• WHAT THE TASK ASKS: Two lines in the data below mark the range: the one with "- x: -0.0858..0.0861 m" and the one with "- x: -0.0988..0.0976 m". Return both, along with every line between them, exactly.

#### GIVEN ENTRIES ####

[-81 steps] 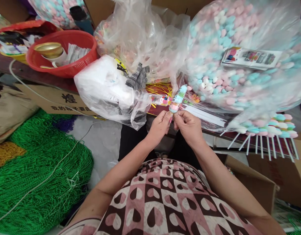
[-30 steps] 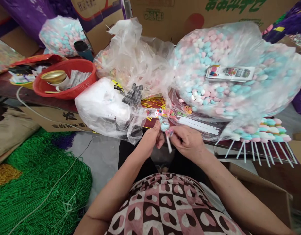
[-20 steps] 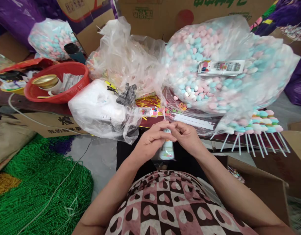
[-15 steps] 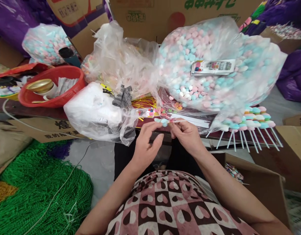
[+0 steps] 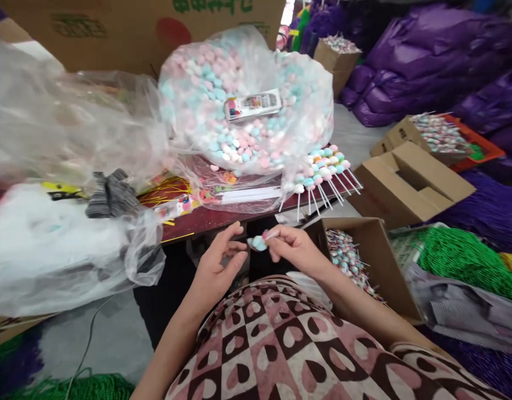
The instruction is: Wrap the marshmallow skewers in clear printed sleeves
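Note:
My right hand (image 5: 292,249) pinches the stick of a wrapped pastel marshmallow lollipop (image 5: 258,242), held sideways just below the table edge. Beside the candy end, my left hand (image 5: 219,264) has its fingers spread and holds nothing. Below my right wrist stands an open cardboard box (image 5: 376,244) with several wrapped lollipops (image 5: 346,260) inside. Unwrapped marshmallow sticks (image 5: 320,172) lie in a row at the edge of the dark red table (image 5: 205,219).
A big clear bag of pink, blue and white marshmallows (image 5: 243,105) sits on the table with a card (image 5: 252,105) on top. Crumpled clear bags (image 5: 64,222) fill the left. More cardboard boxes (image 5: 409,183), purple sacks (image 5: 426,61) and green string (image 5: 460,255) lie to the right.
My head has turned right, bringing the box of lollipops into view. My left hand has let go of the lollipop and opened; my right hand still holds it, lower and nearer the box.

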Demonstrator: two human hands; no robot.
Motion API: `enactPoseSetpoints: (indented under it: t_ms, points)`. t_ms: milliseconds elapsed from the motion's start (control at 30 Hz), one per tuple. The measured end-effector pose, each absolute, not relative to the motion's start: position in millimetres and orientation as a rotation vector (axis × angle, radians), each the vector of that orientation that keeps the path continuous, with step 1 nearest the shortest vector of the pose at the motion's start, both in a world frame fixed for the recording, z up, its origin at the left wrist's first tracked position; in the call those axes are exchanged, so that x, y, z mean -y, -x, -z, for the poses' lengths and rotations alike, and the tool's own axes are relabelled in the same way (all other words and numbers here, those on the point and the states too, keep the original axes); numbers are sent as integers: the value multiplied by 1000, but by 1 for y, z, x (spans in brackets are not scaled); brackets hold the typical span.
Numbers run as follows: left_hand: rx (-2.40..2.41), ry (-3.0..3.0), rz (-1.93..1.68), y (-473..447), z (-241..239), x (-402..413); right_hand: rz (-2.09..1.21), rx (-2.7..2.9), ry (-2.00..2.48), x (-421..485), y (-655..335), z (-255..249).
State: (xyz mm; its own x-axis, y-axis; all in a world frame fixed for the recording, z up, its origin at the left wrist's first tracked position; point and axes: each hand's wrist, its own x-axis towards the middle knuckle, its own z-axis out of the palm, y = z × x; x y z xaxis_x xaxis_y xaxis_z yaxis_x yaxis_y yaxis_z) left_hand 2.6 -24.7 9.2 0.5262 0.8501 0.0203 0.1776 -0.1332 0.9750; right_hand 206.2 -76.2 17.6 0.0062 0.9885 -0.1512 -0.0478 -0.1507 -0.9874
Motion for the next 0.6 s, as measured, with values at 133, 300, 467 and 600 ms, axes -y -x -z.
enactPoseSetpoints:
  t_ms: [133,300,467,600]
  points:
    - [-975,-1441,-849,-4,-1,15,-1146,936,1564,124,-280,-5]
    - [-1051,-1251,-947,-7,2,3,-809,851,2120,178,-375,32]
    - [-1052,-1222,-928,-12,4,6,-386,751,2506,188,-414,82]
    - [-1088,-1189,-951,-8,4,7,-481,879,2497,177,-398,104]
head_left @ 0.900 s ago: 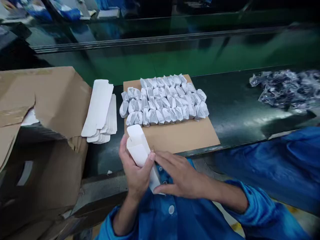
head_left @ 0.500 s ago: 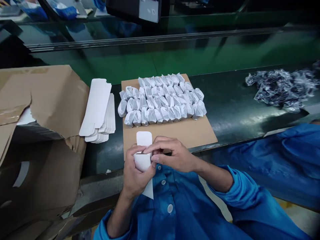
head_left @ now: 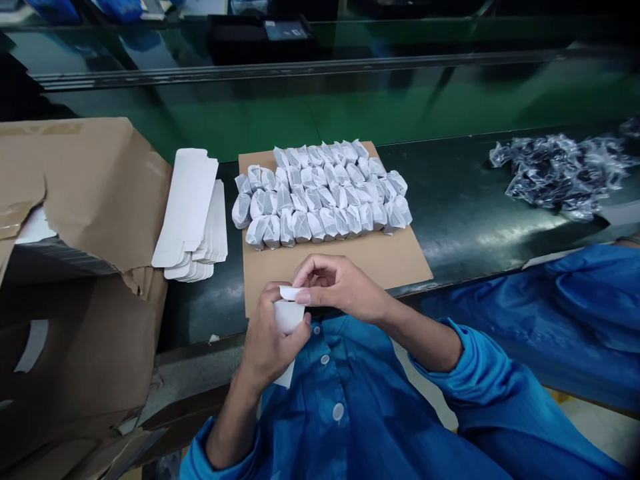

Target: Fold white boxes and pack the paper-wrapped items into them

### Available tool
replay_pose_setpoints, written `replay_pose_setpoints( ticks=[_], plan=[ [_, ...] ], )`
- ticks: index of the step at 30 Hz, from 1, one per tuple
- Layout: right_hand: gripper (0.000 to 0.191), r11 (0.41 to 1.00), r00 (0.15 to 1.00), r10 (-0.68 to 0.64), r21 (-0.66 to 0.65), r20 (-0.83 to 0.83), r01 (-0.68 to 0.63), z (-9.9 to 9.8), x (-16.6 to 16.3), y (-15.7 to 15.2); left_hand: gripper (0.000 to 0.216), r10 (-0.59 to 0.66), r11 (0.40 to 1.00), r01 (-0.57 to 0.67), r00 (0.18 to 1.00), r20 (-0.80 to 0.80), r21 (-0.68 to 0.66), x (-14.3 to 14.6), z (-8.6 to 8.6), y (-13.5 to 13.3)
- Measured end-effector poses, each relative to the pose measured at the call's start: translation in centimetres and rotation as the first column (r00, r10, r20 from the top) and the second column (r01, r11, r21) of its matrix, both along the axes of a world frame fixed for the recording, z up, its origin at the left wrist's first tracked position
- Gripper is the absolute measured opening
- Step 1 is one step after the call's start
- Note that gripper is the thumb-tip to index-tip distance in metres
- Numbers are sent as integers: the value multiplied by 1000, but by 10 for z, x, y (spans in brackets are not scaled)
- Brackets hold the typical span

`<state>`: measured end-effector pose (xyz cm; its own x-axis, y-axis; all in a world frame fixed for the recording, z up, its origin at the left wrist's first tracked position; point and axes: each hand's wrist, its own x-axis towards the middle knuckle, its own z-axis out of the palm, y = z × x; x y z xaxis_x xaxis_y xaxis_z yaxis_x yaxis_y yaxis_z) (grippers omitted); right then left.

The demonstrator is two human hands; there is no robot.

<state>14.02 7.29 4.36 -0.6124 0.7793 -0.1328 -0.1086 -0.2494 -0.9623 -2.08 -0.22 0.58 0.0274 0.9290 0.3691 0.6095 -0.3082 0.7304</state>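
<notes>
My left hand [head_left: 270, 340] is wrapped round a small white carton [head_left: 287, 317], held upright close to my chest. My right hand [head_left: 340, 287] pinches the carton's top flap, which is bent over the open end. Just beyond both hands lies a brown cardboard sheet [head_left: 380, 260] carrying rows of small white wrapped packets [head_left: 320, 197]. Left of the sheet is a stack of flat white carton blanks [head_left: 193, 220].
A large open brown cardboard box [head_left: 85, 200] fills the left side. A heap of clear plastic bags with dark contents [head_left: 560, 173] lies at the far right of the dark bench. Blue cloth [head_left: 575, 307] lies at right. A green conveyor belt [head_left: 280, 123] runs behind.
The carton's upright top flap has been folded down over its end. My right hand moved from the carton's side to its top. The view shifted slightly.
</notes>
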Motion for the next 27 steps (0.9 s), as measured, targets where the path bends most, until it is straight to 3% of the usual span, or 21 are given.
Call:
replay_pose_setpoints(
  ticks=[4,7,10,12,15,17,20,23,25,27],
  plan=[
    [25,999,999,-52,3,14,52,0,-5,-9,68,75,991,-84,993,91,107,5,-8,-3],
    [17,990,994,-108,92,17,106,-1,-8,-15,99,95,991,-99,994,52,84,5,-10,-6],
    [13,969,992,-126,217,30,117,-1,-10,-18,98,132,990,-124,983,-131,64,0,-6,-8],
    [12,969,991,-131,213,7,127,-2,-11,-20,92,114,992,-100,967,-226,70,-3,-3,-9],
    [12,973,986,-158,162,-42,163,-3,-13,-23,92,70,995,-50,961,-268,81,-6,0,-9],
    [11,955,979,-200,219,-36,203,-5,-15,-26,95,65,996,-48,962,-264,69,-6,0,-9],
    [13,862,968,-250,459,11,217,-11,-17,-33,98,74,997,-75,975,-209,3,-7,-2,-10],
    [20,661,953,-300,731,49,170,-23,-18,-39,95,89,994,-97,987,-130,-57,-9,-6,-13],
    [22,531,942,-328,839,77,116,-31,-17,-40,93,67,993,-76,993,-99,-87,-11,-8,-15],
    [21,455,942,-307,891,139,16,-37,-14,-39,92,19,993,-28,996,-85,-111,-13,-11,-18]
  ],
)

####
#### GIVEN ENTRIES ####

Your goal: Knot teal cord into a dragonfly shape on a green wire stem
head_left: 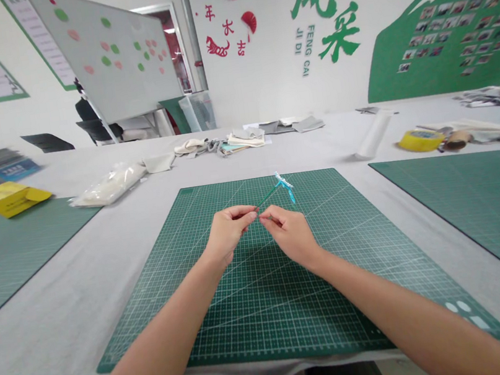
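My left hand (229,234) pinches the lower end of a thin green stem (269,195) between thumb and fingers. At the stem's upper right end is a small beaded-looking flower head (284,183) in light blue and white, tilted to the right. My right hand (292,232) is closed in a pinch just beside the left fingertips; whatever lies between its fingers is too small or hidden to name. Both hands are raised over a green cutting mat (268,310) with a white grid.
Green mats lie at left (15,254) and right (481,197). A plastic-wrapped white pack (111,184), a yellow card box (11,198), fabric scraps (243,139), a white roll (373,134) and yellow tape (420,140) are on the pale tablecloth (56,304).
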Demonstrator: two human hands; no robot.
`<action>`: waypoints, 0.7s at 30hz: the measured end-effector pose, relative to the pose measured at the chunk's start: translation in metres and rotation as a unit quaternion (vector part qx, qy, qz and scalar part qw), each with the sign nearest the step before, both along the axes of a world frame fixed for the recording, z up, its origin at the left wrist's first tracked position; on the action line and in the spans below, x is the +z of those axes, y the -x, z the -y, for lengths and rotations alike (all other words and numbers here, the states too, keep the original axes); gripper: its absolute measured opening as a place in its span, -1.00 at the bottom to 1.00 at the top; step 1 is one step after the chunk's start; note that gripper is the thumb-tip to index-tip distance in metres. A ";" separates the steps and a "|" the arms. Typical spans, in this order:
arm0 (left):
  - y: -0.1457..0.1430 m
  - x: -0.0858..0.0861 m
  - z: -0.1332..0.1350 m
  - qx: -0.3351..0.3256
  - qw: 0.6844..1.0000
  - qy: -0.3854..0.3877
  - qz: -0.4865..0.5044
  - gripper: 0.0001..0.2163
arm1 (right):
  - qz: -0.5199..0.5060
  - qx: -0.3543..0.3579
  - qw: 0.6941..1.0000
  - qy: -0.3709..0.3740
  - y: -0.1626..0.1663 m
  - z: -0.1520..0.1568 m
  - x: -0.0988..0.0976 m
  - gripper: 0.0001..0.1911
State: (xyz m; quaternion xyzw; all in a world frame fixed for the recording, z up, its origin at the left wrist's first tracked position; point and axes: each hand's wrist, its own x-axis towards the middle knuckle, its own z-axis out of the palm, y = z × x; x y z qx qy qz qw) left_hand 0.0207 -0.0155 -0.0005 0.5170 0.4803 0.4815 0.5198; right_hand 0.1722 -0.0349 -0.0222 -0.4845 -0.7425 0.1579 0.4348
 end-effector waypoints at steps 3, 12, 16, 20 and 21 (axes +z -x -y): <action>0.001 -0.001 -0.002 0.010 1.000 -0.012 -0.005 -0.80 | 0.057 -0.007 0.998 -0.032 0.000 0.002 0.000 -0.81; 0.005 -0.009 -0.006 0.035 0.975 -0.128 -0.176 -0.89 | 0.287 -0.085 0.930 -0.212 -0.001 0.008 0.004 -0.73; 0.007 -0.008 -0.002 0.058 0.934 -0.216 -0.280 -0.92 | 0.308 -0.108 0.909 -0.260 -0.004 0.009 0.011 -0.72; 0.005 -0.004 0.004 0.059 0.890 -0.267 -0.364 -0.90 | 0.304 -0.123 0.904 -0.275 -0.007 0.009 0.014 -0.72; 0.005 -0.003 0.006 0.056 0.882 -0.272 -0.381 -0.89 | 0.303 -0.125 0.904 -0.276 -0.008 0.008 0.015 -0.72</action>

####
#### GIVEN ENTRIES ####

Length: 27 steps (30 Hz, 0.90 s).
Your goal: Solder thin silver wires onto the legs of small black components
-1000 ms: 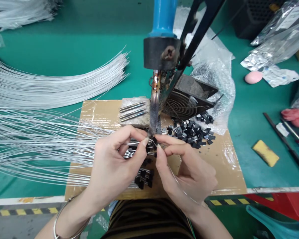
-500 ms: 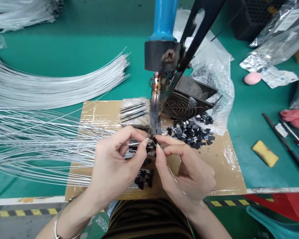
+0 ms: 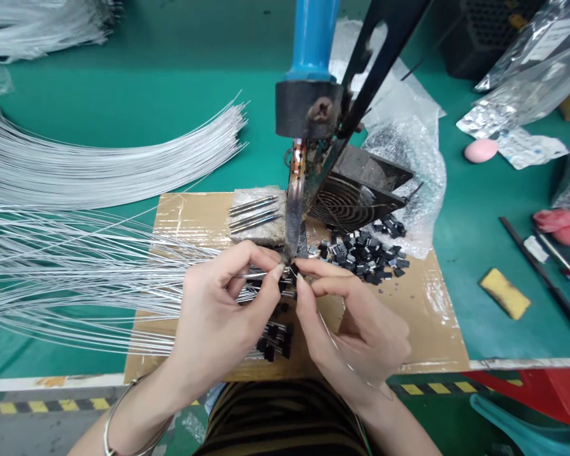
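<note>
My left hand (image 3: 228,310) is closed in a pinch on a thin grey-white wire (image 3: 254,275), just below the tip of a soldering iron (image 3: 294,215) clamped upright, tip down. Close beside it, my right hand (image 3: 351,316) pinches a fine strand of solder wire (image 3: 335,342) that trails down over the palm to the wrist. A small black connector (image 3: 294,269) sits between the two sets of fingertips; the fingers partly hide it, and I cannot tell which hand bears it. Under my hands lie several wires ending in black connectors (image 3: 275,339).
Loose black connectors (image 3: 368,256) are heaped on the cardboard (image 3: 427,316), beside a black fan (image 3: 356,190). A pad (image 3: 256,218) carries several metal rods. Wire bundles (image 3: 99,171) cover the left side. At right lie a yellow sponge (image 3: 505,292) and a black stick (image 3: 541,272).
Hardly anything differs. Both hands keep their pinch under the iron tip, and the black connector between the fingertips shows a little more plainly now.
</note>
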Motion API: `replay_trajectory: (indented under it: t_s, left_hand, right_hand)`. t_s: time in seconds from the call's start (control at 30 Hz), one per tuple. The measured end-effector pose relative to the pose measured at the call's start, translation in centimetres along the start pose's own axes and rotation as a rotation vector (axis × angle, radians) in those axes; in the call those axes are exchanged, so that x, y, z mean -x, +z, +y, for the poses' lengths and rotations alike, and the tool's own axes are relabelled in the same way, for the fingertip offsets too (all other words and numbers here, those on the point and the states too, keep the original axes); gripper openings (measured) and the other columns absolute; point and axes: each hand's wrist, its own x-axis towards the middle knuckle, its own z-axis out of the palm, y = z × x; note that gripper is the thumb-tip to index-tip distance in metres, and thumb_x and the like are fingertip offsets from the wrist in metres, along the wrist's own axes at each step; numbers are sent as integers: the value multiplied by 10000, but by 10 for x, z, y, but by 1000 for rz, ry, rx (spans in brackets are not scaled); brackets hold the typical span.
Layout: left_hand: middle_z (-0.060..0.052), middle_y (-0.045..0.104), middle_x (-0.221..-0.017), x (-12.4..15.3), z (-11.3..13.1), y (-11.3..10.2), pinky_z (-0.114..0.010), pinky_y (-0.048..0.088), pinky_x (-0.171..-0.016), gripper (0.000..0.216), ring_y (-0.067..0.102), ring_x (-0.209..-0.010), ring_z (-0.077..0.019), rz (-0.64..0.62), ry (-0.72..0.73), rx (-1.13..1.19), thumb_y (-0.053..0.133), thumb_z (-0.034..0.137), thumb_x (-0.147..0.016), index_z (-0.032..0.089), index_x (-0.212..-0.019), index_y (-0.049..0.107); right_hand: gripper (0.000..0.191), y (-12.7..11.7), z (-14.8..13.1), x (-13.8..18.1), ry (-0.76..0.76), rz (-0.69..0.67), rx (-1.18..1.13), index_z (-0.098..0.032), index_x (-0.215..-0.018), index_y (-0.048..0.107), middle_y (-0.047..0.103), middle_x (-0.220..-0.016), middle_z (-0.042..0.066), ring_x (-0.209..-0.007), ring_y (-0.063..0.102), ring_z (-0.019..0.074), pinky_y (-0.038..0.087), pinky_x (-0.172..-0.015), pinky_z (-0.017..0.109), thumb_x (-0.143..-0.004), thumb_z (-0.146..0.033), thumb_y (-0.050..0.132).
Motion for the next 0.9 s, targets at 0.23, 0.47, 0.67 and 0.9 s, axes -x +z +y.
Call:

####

• SOLUTION:
  - x: -0.0858..0.0861 m
  - z: -0.1332..0.1350 m
  - qx: -0.3351..0.3256
  - qw: 0.6844..1.0000
  - qy: -0.3854..0.3877
  - qz: -0.4865..0.5044
  - gripper: 0.0001..0.2163
arm1 (right):
  - qz: -0.5199..0.5060
  - qx: -0.3543..0.3579
  - qw: 0.6941..1.0000
  - qy: -0.3709..0.3740
  - y: -0.1626..0.1663 m
  - z: -0.1520..0.1568 m
  - x: -0.0988..0.0976 m

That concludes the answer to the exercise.